● YOUR INSTRUCTIONS
Which lines run from the start of the data below to the line containing "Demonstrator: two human"? Set them down exactly, with none added.

● INFORMATION SHOWN

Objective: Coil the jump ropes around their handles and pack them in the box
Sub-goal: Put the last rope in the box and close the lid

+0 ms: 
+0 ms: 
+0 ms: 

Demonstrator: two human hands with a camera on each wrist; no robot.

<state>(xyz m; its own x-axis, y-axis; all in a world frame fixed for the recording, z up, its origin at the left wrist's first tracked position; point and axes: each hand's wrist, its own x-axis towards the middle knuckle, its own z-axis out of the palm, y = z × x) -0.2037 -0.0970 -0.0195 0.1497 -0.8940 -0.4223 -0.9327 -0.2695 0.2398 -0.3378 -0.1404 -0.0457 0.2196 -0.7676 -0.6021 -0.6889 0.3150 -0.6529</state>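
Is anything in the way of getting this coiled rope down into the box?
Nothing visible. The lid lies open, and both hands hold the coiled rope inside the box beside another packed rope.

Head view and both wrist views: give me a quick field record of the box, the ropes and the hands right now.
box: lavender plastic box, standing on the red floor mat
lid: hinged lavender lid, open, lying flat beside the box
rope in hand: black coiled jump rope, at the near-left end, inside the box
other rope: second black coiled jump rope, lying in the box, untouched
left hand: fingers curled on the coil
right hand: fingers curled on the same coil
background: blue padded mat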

● WRITTEN RESPONSE
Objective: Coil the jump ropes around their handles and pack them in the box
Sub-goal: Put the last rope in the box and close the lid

+0 ms: 
+0 ms: 
+0 ms: 

Demonstrator: two human hands with a camera on each wrist; no robot.

That completes the output.